- Activity -
Every line in the data below from the one containing "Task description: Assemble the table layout" down to the one containing "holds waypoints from", both included, must be retyped exactly; no other line is to appear.

- Records provided -
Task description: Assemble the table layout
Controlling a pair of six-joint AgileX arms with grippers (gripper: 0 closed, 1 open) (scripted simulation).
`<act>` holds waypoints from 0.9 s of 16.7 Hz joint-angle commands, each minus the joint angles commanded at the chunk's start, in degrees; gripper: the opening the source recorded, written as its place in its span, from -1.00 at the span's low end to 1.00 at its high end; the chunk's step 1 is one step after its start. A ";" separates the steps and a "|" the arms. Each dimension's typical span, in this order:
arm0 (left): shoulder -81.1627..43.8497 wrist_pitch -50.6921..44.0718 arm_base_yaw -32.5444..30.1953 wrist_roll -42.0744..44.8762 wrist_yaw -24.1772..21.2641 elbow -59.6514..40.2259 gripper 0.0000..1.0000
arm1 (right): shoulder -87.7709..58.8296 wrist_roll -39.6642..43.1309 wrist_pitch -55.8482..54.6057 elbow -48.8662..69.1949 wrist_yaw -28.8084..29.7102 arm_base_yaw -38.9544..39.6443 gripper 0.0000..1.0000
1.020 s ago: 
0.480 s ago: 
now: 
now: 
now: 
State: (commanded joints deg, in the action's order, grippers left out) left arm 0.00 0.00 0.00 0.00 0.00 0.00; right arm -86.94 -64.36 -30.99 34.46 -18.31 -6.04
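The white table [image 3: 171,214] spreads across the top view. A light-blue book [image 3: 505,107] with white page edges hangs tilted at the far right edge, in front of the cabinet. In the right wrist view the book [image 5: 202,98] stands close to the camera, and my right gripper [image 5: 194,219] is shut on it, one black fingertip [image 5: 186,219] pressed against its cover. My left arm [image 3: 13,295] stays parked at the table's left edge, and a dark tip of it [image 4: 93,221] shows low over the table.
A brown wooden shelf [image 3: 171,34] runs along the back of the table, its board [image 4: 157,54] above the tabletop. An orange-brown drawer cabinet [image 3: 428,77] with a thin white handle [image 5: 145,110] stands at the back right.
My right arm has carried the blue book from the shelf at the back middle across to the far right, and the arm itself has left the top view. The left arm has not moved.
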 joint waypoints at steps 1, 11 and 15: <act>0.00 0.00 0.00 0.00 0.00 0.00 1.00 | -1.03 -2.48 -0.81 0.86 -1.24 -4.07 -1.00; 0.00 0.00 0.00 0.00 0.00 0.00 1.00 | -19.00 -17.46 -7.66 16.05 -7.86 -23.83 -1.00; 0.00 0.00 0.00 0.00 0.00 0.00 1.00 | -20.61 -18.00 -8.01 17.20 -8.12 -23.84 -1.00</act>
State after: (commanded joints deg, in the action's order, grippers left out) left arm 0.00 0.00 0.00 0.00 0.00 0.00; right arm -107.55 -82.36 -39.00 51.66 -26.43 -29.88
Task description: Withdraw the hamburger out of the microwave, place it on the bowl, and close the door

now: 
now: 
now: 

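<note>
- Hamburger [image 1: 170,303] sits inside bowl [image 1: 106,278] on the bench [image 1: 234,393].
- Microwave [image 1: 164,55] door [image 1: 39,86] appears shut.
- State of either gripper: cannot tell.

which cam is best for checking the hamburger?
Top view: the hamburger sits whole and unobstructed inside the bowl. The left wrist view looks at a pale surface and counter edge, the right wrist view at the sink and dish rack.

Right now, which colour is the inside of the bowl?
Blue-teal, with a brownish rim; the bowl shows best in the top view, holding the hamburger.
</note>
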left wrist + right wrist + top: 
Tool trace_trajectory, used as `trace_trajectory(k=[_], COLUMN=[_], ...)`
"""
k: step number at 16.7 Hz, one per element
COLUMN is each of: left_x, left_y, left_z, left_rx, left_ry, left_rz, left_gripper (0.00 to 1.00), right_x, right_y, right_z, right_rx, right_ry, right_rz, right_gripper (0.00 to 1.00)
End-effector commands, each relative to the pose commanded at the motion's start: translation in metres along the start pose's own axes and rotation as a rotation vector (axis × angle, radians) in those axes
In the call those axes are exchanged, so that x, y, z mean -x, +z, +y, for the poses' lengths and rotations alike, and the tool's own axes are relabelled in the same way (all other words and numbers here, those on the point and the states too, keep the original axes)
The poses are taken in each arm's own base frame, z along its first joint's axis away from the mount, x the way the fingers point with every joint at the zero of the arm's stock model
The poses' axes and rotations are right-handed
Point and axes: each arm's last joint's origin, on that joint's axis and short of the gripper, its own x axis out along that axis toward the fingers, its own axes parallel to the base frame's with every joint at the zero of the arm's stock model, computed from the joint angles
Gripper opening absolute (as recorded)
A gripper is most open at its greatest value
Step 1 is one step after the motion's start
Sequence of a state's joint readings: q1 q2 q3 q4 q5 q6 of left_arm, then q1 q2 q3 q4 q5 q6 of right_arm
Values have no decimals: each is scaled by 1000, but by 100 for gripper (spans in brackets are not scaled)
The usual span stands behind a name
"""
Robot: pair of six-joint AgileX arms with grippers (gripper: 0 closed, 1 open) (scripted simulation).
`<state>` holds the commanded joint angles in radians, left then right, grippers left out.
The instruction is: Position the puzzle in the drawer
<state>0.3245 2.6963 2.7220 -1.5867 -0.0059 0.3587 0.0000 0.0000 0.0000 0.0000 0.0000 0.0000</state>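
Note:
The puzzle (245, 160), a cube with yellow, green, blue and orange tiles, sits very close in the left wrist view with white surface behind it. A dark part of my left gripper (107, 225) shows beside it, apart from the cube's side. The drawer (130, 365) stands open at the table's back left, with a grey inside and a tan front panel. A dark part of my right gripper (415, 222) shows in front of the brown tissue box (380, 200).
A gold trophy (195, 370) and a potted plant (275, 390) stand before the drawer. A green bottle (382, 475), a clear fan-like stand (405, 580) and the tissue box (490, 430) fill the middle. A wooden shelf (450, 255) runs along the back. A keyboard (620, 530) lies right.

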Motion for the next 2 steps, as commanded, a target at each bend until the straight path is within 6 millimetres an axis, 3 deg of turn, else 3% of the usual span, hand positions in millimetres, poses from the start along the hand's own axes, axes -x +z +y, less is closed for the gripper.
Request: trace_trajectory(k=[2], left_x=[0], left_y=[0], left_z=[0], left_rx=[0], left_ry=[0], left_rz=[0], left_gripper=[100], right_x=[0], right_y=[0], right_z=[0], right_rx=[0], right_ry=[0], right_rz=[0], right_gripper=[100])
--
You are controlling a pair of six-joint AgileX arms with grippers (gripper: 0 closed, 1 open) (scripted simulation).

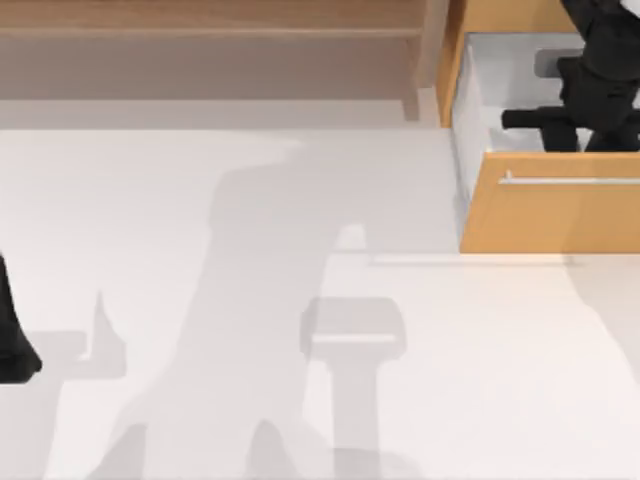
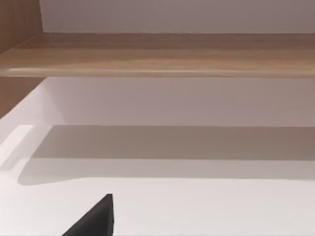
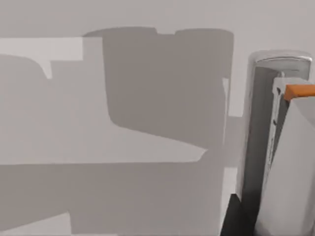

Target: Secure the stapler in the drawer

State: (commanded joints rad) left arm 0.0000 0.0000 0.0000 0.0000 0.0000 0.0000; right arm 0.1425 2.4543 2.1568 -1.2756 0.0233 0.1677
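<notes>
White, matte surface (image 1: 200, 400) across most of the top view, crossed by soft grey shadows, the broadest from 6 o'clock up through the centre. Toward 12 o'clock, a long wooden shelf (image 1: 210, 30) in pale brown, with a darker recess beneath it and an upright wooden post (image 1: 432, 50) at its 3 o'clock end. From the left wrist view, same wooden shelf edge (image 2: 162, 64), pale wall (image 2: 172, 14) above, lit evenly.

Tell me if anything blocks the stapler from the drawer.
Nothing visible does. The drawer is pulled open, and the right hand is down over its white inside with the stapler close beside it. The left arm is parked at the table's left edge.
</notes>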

- Result for this exercise -
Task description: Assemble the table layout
Controlling a pair of six-joint AgileX arms with grippers (gripper: 0 closed, 1 open) (scripted simulation).
`<act>` holds waypoints from 0.9 s of 16.7 Hz joint-angle commands, each minus the joint angles commanded at the chunk's start, in degrees; gripper: the opening the source recorded, written as its place in its span, from -1.00 at the span's low end to 1.00 at its high end; the chunk's step 1 is one step after its start. A ";" separates the steps and a "|" the arms. Each dimension's typical span, in this order:

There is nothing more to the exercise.